Reader JK originally gave me the idea for this tool; they were trying to figure out the different types of sites that linked to theirs. With this tool you can enter a link: query and get a quick snapshot of which domains are linking to that page. Enjoy.

Google Expands News Service

Though the banner graphic indicates that it’s still in beta, Google News has done some real expanding. You can see the new version at http://news.google.com.

The front page looks a lot different now. Stories are the front pages are grouped into several different categories, including Top Stories, World, Sci/ Tech, and Sports. A list of categories on the left side of the page lets you view a page full of that category’s stories.

The really big change is the number of sources. The front page of the news site now claims over 4,000 sources, way up from the hundred or so that were available when the site first launched. When I first covered Google News in March of this year, I noted that the news search contained seven days’ worth of material. This new incarnation seems to have expanded in that regard too; I found material from August 29, so it looks like Google News is indexing at least three weeks’ worth of material.

A functionality tip for those of you who have bookmarked Google News searches: run a Google News search and sort it by date (you’ll see the sort by date option on the upper right part of the page after you run a search.) You’ll lose the relevance grouping but you’ll now have the newest additions at the top. See how you only have 10 results per page? Add &num=100 to the end of the result URL. Voila, you’ll have 100 results or the number of results from the
search, whichever comes first.

If you didn’t try Google News before because of the anemic results, try again. It’s filled out considerably.

The Wall Street Executive Library

Looking for business and news reference? Check out the Wall Street Executive Library at http://www.executivelibrary.com/.

This is more a fingertip-reference type site; instead of an annotated link list this site is a link list gathered into topics that include News Center, Magazines and Journals, and Office Reference & Toolkit.

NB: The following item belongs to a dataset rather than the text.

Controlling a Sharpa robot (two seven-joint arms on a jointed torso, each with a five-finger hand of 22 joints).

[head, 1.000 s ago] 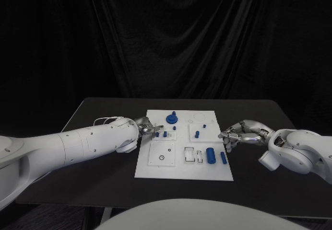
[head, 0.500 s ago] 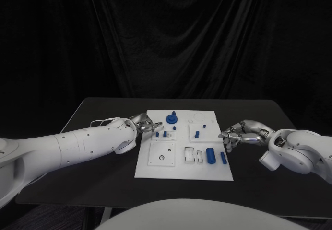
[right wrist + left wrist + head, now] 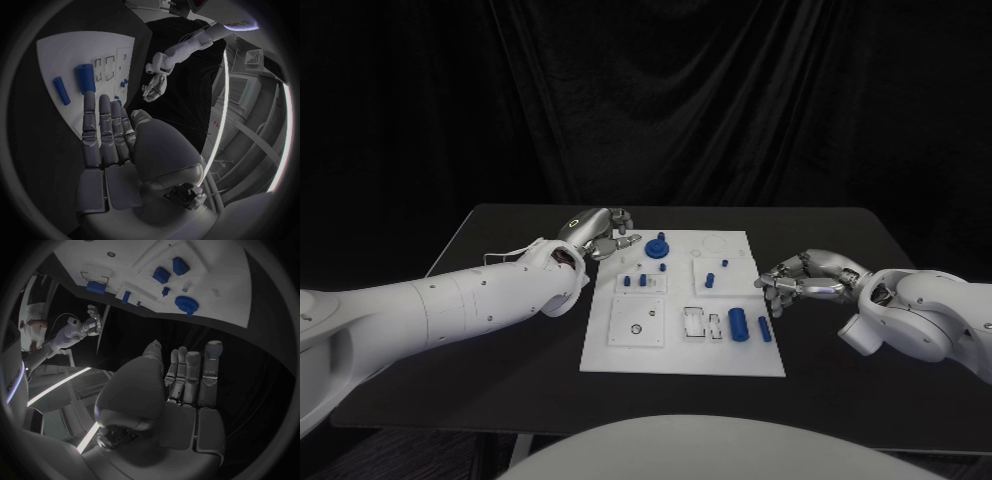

There must be several hundred links on the front page alone, but the site doesn’t stop at the front page. Check out the headers for a “more..” link. These links will take you to more extensive link pages elsewhere in the site (The entire site has over 1000 links.) Check the tutorial link for more information on how to use the site. I found a few cool new links here; worth an explore.

Get On the AnswerBus for Natural Language Searching

I admit it; I still dig natural language search engine though they aren’t quite the big thing they were back in the heyday of Ask Jeeves and the (late, lamented) Electric Monk.

If you still want that natural language goodness but don’t want to limit yourself to Ask Jeeves, check out the AnswerBus at http://www.answerbus.com.

AnswerBus is a project of Zhiping Zheng, who has a paper on it at http://www2002.org/CDROM/poster/203/. It’s simple to use, though — enter a question. Instead of giving you a list of possibly-related questions, like AskJeeves, does, AnswerBus gives you a list of answers.

I started with the obligatory question, “Why is the sky blue?” and AnswerBus came up with ten possible answers, the first one — which was a hyperlink from the phrase “The reason the sky is blue is very complex” — being just fine.
I then tried a question that’s about the only ST:TNG quote I know: “Why is the sky black?” That one wasn’t as easily answered, but I did get a relevant answer in #2 of the list of ten.

AnswerBus couldn’t answer the somewhat obscure question “Who wrote Cocktail Time?” but had no problem with “Who starred in The Matrix?” It got wildly confused with the question “How many pounds are in a stone?” giving me a list of weights in stone and pounds. (I was able to figure out how many pounds were in a stone by looking at the weights.) “What’s the weather in Boston?” went well, with answers linking to several different lists of weather. “What are the hurricane names for 2003?” popped the correct answer right up. A fun exploration.